The contrast flatters our institutions, too. One does not need to take seriously Trump’s denunciation of the process to see how various American customs – politically-appointed prosecutors, elected judges, the increasingly imperial role of the Supreme Court and the lawfare engendered by it – makes such allegations more likely and easier to make, if not to substantiate.
(Of course, grossly misjudged interventions such as that of Nancy Pelosi, who apparently said that it was for Trump to “prove his innocence”, don’t help either.)
A useful vision of a possible future, then, for those on this side of the sea who are tempted to play fast and loose with the reputations of our own institutions. Jolyon Maugham’s latest crusade – to make barristers pass political judgement on prospective clients – is a step in a very bad direction; Keir Starmer’s recent appointment of Sue Gray was another.
It is likewise a salutary warning for the Conservatives to take care, during their rather haphazard efforts to address the under-representation of Tory supporters in the realm of public appointments, with the reputations of the institutions in their care. At least those they don’t claim to want to abolish, at any rate.

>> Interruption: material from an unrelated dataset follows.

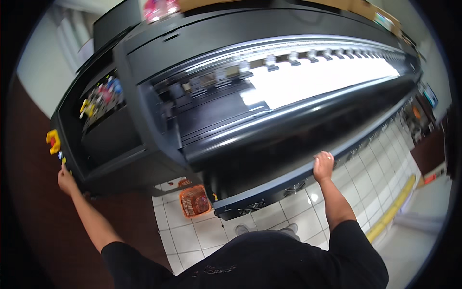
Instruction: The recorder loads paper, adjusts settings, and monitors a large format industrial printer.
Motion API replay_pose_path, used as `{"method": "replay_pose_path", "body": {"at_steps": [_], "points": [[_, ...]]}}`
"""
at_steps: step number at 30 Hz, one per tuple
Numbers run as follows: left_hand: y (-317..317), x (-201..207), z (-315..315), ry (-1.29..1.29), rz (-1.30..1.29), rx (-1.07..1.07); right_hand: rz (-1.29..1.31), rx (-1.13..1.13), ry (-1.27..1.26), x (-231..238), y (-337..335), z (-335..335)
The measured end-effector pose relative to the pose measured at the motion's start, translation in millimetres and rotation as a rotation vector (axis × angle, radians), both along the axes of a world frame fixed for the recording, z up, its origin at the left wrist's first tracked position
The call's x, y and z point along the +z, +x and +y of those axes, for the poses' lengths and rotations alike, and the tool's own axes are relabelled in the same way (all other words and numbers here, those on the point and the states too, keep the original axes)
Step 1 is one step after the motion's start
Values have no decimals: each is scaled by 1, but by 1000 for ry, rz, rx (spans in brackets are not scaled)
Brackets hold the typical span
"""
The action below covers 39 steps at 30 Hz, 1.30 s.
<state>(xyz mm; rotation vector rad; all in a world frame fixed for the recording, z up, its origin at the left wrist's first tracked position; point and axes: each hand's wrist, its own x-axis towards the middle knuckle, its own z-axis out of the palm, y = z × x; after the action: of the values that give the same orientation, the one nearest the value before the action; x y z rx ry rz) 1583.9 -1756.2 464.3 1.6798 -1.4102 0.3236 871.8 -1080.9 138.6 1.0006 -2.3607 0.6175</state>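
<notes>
A large black wide-format printer (159,149) fills the middle, with a bright white sheet (317,82) across its bed under a row of pinch rollers (293,59). At the printer's left end my left hand (66,182) reaches up with a finger stretched to small switches (63,160). Just above them is a yellow and red emergency stop button (53,141). I cannot make out whether the fingertip touches a switch. My right hand (323,167) is closed over the grey front rail (274,188), its fingers partly hidden.
Coloured tubes and parts (103,96) show in the open left bay. An orange basket (194,201) stands on the tiled floor below, beside fans (252,208) under the rail. A yellow roll (392,212) lies at right. Cardboard boxes (361,7) sit atop the printer.
</notes>
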Motion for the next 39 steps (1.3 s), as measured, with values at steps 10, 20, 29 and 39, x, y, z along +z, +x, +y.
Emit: {"method": "replay_pose_path", "body": {"at_steps": [10,20,29,39], "points": [[-306,-24,310,-456,479,-900,-261,186,-164,-19,96,67],[-646,-146,351,169,-596,-1161,-1247,-394,294,-165,121,470],[-609,-129,358,273,-516,-862,-977,-959,135,-188,185,650],[-664,-97,330,596,-641,-36,-916,-218,541,-206,6,661]]}}
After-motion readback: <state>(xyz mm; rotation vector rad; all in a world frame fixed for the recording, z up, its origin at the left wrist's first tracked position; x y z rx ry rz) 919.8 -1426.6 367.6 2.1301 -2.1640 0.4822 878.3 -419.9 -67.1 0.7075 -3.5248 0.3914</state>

Once the rot is sufficiently progressed, once a sufficient mass of the population has been alienated – the damage is real whether their grievances are real or not – then bad actors can turn even efforts to hold them to account to their advantage.
Trump is certainly playing the theatre of his prosecution for all it’s worth; his team have reportedly mocked up a mugshot to use for fundraising, since the authorities were so disobliging as not to take an official one. Some US commentators think the whole spectacle will actually help his prospects in the Republican primaries.
Fortunately, there seems little prospect of any politician pulling the same stunt here. The wilder fringes of Scottish separatism are probably the closest British analogue of the MAGA movement, but nobody thinks the arrest yesterday of Peter Murrell, Nicola Sturgeon’s husband and for 20 years the Chief Executive of the SNP, is any sort of foundation for a Nationalist renaissance.
Likewise, for all that Johnson played up to the idea that he was being unjustly persecuted during his appearance before the Privileges Committee, there is no sign that the proceedings have sparked any Trumpian backlash that will strengthen his hand within the party; Tory MPs are not looking over their shoulders for the Conservative Democratic Organisation.
May it be ever thus. It is bad enough to be endlessly subjected by the media to America’s dysfunctions and neuroses without replicating them ourselves. Whatever the failings of our political leaders, the past year has shown at least that we can still bring them to account.